ASSIGNED TASK. Every line from the one containing "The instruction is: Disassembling" to the one containing "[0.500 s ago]" in the records below, both included, must be set down exactly, and no other line.

** Opening DATA FOR ANALYSIS block **

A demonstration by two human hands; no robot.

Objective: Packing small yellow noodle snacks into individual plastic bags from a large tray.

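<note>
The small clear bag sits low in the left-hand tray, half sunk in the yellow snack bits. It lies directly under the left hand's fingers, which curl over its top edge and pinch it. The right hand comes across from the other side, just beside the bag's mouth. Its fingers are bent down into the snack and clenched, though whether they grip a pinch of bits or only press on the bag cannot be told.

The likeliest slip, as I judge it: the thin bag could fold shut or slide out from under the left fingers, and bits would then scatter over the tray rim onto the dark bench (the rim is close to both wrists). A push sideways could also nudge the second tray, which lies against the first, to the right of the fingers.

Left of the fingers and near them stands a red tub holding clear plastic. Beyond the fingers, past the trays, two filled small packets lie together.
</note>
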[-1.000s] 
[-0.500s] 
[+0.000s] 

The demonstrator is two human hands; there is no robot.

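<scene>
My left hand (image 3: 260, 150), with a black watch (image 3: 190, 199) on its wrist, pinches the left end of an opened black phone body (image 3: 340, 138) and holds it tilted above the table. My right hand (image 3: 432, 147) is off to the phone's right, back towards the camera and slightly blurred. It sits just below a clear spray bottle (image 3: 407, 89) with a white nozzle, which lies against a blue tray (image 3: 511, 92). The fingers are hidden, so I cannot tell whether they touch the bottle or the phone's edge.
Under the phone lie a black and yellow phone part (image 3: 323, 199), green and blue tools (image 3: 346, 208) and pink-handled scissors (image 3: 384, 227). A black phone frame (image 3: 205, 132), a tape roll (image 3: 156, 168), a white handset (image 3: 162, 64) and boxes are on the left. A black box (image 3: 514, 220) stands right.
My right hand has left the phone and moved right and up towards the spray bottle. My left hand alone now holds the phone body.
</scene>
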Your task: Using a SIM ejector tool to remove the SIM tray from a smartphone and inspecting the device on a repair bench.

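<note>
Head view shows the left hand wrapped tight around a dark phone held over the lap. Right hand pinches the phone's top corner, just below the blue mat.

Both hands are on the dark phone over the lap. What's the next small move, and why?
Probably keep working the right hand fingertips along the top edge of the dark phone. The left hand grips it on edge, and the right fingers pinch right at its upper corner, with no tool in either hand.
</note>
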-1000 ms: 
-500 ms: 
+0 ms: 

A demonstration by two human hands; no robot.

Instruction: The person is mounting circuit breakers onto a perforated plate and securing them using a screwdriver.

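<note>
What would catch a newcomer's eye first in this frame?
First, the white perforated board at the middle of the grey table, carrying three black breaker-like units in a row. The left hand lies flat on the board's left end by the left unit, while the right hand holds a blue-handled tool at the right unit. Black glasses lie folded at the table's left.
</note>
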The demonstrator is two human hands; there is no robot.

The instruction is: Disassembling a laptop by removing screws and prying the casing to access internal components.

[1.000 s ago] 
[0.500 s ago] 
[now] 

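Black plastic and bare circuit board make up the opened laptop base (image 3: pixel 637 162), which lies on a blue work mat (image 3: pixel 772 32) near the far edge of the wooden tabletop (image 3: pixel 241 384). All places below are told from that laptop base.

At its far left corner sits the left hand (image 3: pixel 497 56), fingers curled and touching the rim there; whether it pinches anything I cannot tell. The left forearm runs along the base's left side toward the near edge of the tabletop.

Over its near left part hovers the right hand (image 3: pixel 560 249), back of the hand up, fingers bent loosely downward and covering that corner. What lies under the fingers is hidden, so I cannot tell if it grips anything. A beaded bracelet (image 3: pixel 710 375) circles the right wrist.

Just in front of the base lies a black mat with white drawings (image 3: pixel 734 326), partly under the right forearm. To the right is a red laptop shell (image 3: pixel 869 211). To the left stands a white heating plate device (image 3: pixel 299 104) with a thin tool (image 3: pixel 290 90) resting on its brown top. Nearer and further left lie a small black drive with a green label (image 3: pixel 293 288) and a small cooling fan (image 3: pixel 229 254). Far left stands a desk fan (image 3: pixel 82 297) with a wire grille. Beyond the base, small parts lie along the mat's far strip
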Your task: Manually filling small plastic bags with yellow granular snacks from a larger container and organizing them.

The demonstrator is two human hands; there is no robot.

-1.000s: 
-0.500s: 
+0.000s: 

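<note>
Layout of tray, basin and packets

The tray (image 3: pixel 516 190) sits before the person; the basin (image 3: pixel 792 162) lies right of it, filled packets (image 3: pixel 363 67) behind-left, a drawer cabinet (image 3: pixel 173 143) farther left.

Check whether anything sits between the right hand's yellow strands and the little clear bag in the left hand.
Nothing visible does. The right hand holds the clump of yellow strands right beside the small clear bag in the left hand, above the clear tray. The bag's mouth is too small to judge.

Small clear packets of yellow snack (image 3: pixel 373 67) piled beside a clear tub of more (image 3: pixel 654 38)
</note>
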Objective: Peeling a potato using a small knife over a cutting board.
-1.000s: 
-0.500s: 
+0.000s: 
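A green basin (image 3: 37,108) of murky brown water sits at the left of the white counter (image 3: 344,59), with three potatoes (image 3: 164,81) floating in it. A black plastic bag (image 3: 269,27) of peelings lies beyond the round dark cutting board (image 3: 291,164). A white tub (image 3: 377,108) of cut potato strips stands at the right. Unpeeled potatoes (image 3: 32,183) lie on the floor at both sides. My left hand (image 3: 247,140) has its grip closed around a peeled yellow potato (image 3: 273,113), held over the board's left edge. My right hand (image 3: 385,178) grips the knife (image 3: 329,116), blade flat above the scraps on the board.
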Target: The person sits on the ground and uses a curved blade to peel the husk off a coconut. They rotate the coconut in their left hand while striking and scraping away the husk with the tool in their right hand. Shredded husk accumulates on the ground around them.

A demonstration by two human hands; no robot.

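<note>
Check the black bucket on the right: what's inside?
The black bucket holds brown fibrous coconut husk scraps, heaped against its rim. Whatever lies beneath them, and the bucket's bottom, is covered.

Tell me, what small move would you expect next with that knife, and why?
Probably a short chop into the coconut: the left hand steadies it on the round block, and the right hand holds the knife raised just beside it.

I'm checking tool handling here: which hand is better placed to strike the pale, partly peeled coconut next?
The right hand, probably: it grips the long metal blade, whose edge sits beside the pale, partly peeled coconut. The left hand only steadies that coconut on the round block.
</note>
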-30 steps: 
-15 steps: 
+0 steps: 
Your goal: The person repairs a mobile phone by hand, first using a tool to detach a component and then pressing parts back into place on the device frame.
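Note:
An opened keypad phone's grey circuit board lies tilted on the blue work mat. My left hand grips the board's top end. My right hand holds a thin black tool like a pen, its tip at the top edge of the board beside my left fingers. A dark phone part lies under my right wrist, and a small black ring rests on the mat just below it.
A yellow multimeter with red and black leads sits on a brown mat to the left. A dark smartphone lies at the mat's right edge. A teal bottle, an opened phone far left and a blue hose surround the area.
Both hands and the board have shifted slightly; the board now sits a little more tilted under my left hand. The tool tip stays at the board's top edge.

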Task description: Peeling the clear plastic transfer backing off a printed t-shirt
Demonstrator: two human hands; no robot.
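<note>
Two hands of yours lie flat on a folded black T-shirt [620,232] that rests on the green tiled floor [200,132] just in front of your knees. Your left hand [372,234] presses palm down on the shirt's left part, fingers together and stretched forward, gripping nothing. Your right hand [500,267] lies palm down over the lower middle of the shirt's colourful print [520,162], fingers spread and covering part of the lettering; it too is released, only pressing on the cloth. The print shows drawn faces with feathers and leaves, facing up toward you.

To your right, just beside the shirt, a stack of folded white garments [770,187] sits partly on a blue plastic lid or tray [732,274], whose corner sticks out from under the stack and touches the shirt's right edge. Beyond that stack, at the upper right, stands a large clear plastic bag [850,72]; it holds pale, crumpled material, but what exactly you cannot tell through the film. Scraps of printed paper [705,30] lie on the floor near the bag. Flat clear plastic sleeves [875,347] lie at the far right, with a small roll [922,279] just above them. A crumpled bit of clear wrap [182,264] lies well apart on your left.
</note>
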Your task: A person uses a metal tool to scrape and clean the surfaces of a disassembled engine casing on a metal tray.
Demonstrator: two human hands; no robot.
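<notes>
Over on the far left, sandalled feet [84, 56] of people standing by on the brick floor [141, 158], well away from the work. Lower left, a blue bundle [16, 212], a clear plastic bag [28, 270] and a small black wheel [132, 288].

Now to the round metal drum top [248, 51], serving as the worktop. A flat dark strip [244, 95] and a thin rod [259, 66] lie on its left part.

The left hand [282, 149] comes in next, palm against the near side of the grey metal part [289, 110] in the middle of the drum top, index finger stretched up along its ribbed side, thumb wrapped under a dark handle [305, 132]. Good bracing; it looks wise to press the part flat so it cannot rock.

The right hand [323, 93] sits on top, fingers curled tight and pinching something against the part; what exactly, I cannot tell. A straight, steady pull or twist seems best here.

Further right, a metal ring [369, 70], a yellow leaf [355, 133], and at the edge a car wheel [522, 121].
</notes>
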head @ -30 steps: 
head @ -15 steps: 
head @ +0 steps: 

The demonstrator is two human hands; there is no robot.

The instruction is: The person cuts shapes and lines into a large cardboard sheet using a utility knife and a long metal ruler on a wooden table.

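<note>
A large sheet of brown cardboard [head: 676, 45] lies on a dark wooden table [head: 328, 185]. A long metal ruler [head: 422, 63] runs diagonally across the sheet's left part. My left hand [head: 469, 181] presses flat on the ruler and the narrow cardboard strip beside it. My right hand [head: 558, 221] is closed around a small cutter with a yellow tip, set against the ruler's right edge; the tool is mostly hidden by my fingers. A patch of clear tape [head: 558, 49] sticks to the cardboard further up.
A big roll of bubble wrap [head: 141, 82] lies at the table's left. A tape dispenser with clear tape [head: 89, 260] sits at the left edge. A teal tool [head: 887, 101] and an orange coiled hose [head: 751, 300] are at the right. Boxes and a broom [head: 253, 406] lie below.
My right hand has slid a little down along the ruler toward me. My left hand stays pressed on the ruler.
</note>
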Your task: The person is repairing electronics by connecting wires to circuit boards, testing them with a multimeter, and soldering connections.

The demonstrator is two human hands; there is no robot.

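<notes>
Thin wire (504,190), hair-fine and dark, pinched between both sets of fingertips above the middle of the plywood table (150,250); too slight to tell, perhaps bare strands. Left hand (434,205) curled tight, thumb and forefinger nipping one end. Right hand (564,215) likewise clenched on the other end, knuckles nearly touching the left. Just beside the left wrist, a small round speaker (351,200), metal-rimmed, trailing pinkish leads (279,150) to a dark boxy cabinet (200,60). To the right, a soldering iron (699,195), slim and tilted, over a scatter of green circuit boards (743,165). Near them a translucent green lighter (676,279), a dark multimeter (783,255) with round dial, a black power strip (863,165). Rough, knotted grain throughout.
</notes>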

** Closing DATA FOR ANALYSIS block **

ANSWER TO THIS PROBLEM.
The instruction is: Disassembling a laptop by removing screws and prying the casing to access internal components.

[1.000 s ago] 
[0.500 s ago] 

No further output is required for this exercise.